Crowning the Nevada Supreme Court building in Las Vegas is a statue of Lady Justice. From the sidewalk, you can see her holding the Sword of Justice, pointing into the sky, as if calling the heavens to attention. More difficult to see, her other hand holds the Scales of Justice, balanced.
So much about Nevada’s constitutional system is about balance. Balancing our executive branch against the legislative branch against the judicial branch (against the executive branch, etc.). Balancing the Senate against the Assembly; the Supreme Court against the district courts against the justices of the peace. Balancing mining interests against . . . well, nothing’s perfect. But, perhaps most important, balancing individual rights against governmental power.
The Black Lives Matter movement has brought attention to the imbalance between executive power (i.e., law enforcement) and individual rights (e.g., people who don’t like being killed in the street). It has also brought attention to the legislative branch’s complicity in this imbalance (e.g., we need to do better than the special session’s SB2. This attention is more than overdue, and hopefully will continue into the regular session.
But we shouldn’t forget our third branch, the one tasked with judgment. That branch, Alexander Hamilton explained, is the “intermediate body between the people and the legislature.” As originally envisioned, the courts are an important check on the other branches. A check necessary to maintain balance.
Unfortunately, the legislative and executive branches have put a thumb on the scales. Criminal statutes have proliferated, providing unchecked power to prosecutors and police. With so many crimes available, police have the discretion to stop almost anyone; prosecutors, in turn, then have the discretion to charge any number of offenses, stacking sentences to decades or life in prison. For a person facing a behemoth sentence, a plea agreement becomes irresistible, innocence notwithstanding. This is a not-small problem for the fairness and accountability of our criminal justice system. A plea agreement sidesteps a trial, effectively sidestepping accountability for law enforcement or the prosecution.
Until these bigger problems are addressed by the legislative and executive branches, judges are our last best hope for fairness. What makes for fair is not a mystery: social scientists have confirmed what our common sense tells us. We perceive a system as fair when: (1) we feel we have a voice in the process and can express our concerns about it; (2) the decision-making is neutral and based on facts; (3) the interpersonal treatment reflects politeness and respectfulness; and (4) we believe the authorities are benevolent.

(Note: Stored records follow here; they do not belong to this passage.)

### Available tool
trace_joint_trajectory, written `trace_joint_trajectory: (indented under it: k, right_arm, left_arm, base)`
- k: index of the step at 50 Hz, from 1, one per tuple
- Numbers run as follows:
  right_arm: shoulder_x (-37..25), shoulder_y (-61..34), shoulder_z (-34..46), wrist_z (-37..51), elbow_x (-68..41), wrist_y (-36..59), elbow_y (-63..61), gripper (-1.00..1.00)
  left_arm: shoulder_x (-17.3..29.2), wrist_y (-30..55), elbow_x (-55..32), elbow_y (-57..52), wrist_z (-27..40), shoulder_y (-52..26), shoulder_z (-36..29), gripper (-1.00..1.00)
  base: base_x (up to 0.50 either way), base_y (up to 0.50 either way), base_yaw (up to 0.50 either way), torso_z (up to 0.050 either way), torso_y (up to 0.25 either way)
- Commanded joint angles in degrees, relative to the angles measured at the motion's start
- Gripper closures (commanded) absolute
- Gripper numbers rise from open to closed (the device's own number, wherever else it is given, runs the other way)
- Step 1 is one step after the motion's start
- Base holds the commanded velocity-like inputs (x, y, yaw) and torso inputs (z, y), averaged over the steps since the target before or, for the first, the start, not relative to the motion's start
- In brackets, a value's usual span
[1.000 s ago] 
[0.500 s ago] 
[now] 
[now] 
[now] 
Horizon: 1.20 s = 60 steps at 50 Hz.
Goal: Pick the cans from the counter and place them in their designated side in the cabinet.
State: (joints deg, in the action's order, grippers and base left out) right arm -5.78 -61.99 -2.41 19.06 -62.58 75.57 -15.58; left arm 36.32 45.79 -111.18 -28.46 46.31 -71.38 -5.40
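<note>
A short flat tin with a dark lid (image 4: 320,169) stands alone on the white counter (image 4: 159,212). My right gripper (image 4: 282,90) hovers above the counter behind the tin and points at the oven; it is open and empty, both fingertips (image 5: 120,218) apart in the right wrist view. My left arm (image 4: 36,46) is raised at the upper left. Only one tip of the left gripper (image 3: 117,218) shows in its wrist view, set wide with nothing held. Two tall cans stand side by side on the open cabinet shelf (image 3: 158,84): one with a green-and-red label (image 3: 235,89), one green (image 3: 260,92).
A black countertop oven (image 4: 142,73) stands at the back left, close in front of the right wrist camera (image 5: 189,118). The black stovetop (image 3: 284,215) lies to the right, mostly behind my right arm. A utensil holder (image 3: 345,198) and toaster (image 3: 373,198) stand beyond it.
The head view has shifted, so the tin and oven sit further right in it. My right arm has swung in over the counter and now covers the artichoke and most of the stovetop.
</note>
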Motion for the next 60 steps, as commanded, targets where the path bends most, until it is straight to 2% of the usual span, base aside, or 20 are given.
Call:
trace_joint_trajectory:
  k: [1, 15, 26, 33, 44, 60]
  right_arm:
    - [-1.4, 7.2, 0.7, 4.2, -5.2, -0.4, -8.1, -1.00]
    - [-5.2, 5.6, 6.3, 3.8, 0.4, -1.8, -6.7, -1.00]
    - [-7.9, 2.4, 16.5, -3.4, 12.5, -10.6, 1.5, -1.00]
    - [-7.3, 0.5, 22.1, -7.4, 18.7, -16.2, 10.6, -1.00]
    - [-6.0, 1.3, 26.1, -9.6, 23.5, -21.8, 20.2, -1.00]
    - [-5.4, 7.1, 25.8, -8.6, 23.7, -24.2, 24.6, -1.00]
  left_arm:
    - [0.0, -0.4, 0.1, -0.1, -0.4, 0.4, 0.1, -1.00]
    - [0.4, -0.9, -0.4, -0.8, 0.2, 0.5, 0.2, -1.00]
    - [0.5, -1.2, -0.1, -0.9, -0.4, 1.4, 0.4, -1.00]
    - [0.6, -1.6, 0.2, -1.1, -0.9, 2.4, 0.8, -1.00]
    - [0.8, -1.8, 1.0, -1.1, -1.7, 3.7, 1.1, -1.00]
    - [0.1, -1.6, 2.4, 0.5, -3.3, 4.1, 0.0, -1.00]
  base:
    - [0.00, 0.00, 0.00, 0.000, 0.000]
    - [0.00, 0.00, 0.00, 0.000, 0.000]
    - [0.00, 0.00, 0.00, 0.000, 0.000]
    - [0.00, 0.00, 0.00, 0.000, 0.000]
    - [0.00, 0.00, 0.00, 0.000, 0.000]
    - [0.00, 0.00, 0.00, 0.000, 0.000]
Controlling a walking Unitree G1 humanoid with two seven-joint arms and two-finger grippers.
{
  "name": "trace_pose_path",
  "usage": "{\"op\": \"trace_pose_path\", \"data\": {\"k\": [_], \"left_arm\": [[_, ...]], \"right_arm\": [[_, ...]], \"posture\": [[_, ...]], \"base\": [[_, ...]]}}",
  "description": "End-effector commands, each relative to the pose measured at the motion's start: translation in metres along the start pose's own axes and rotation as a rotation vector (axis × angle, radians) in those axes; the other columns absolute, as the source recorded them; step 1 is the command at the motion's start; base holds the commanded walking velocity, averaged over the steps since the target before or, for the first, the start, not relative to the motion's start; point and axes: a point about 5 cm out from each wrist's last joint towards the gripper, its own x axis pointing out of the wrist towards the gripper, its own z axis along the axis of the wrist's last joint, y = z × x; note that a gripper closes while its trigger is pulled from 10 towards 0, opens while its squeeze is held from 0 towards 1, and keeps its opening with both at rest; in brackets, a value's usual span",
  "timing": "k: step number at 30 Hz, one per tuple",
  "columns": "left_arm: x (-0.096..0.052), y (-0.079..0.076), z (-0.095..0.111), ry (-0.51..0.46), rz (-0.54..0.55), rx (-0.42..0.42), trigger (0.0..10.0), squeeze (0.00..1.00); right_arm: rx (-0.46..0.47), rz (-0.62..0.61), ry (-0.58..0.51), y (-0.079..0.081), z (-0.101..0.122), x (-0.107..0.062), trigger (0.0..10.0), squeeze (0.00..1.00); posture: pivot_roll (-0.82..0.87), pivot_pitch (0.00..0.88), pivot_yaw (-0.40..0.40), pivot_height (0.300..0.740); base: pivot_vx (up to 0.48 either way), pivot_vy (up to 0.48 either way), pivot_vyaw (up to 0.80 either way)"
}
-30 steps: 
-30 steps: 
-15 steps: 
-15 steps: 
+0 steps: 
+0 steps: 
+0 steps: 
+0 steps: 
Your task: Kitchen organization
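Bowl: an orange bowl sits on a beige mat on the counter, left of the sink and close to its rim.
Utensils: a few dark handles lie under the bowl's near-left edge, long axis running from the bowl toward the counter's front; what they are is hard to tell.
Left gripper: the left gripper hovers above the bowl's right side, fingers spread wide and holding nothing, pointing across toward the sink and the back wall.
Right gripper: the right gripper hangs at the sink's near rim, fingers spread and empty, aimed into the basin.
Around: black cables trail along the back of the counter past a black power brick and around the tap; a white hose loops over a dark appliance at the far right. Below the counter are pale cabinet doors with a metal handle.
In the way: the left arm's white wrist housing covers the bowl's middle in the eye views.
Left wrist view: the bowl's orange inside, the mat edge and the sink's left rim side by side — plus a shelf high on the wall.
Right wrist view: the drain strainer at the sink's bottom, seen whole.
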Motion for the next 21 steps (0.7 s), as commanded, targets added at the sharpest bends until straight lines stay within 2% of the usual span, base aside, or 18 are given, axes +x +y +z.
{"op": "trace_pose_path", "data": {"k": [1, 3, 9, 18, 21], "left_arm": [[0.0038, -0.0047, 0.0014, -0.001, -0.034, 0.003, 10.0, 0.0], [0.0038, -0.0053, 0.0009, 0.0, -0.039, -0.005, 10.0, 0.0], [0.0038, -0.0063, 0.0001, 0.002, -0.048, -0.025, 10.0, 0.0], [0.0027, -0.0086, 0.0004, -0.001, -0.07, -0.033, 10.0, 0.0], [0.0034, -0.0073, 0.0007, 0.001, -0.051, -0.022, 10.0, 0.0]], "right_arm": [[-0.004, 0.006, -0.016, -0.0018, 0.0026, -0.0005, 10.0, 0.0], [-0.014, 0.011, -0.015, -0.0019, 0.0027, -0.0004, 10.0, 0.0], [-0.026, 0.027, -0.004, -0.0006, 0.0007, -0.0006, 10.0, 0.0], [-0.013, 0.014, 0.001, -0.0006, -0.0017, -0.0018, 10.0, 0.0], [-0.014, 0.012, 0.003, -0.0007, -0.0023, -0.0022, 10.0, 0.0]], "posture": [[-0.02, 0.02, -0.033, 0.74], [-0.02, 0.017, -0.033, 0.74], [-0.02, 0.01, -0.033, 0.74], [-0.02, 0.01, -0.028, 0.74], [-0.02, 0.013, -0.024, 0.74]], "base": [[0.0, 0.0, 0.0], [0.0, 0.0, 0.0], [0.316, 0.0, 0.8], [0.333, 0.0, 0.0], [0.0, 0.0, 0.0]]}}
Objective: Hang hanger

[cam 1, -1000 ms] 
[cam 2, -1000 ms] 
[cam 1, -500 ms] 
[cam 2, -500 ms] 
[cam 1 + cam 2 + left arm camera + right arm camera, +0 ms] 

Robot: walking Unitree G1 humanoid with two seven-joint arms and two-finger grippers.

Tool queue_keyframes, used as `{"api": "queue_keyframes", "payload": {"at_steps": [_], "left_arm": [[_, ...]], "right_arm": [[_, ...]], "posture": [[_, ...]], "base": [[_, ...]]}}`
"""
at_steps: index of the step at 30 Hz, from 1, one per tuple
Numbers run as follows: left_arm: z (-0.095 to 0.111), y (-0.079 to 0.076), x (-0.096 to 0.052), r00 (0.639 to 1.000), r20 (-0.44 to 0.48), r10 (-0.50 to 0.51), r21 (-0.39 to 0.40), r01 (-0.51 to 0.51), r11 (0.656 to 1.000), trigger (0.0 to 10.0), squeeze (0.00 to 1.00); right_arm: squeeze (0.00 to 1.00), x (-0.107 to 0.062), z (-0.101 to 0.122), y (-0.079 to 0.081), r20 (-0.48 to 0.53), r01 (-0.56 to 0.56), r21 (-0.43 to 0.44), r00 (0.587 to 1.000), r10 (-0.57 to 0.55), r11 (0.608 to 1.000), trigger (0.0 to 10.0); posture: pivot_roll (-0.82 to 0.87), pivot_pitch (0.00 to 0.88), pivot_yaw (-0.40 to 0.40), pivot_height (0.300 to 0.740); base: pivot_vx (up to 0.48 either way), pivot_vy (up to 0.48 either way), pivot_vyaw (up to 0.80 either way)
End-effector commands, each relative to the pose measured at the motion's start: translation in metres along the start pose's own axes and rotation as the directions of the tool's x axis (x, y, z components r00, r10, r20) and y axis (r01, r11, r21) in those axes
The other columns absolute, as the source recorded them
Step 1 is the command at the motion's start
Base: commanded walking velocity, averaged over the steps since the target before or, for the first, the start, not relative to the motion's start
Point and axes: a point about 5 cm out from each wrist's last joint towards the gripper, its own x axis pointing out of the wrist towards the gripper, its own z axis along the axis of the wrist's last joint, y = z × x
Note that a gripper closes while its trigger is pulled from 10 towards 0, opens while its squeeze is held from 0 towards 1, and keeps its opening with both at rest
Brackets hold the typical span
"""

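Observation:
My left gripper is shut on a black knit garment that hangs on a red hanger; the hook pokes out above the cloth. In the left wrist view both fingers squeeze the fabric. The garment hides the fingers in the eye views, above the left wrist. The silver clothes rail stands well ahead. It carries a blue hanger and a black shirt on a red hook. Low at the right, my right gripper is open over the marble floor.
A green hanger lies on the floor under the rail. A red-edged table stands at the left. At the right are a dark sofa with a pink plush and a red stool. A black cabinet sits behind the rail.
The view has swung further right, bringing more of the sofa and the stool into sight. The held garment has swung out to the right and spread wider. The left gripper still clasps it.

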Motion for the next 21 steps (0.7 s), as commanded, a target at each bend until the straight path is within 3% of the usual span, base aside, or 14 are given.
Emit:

There is a group of lawyers who spend their careers doing everything they can to ensure this kind of fairness for folks navigating the court system: criminal defense lawyers.
Stop laughing. Hear me out. I get it. I know “Law & Order” and “The Wire” tell us that defense lawyers are the worst kind of immoral scum. (Also: “Better Call Saul”).
But let me tell you about the defense lawyers I know. They look for a person’s humanity, where others only want to see what’s heinous. They know that we can’t incarcerate our way out of social problems. That mental illness or drug addiction or homelessness are not crimes. That a missing bike light should not be a death sentence. That these are sophisticated problems, requiring sophisticated solutions.
They know that fairness requires recognizing everyone’s—even our accused’s—dignity. That, as Bryan Stevenson puts it, “the opposite of poverty is not wealth . . . . the opposite of poverty is justice.” That a fair system is one that holds all parties accountable, including law enforcement and the prosecution, and gives a voice to the voiceless.
I can think of no experience more important to being a judge than having spent time as a criminal defense lawyer.
So, in November, when we vote for judicial candidates, think less about Lady Justice’s sword and more about her scales. But, then, maybe even more instructive is the seal of the Nevada Supreme Court, depicting the Goddess of Liberty. She holds a capped pole, a symbol for freeing slaves (itself a symbol for our role in the Civil War). In her other hand is a shield, inscribed with the Court’s motto, “Fiat Justitia,” or “Let Justice Be Done.” After all, when the court does justice, it’s a shield protecting liberty.
Randolph M. Fiedler is a public defender representing death row inmates in state and federal post-conviction proceedings. He is the past president of Nevada Attorneys for Criminal Justice. The views expressed here are solely his.